- WHAT IS BEING ASKED -
Your answer should be the lines of the material that include the word "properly".

- MATERIAL FOR THIS EXERCISE -
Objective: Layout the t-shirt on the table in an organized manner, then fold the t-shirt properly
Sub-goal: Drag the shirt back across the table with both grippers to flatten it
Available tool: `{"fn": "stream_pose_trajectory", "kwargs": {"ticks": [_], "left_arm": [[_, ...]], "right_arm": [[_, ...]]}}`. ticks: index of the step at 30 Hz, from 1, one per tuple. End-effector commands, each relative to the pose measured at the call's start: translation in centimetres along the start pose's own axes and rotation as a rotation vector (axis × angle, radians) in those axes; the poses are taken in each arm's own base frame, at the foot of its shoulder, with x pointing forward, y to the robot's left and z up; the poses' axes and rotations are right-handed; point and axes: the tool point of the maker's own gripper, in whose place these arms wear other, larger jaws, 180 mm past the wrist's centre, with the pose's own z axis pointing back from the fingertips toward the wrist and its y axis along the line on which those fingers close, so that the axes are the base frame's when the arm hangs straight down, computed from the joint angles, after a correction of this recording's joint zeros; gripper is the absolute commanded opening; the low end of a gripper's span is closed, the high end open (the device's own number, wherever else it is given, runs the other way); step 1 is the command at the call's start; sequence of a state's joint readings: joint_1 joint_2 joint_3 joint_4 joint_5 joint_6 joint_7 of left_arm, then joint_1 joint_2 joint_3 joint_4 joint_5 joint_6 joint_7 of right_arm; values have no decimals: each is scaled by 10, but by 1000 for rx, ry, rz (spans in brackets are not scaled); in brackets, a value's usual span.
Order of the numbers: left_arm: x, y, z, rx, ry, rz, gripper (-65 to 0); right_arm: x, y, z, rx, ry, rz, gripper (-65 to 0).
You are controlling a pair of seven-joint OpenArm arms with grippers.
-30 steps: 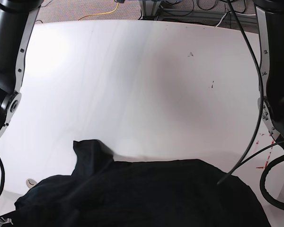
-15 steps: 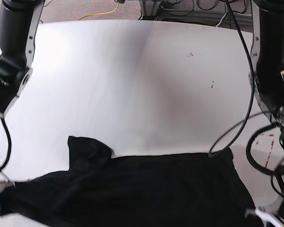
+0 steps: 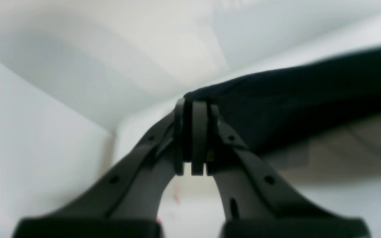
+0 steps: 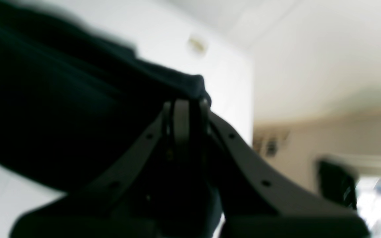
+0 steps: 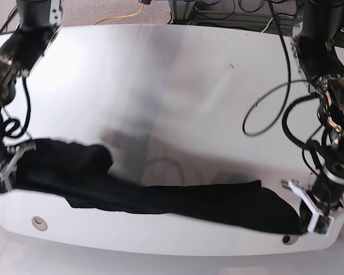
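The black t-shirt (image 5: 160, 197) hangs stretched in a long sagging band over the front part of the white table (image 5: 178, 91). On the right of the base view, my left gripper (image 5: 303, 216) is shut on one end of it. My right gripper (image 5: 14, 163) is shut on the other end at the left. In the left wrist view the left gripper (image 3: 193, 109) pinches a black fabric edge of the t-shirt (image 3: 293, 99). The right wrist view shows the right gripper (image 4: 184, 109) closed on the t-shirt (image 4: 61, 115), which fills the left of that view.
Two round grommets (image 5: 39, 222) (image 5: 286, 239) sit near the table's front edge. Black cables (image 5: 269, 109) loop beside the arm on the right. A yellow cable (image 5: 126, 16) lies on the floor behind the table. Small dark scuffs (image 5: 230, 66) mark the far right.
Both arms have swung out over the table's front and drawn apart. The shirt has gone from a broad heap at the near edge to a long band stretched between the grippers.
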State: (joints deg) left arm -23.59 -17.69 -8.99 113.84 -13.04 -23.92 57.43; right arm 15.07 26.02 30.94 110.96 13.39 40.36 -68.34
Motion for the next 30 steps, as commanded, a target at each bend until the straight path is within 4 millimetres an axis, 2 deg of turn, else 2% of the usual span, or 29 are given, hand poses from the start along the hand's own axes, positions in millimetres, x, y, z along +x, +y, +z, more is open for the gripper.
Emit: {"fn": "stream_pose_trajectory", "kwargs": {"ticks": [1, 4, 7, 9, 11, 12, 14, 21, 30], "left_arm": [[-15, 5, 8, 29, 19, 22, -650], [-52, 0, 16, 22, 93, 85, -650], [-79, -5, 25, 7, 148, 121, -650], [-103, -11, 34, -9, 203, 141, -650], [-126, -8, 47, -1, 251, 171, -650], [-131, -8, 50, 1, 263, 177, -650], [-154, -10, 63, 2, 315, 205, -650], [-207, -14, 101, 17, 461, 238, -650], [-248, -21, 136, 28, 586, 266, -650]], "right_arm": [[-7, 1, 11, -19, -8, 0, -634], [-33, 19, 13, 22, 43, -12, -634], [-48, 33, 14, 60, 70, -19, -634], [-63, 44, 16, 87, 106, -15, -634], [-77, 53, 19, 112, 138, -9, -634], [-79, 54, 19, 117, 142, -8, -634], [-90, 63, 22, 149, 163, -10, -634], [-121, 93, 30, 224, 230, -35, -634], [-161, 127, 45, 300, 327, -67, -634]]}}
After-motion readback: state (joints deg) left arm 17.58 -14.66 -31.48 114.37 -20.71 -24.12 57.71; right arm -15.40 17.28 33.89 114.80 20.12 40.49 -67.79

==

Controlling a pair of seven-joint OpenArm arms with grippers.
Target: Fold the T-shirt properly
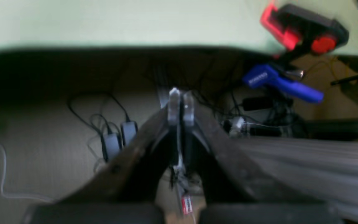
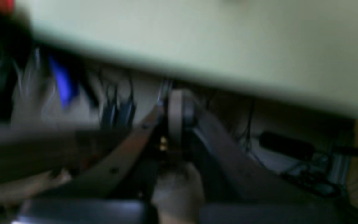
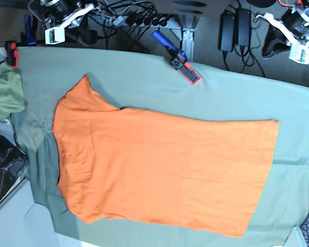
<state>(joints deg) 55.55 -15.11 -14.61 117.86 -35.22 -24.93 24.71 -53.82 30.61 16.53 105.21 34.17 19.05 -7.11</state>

- RESULT FOR THIS TASK -
Objective: Layout the t-shirt on the table in an organized manner, then fold the t-shirt properly
Target: Fold the T-shirt properly

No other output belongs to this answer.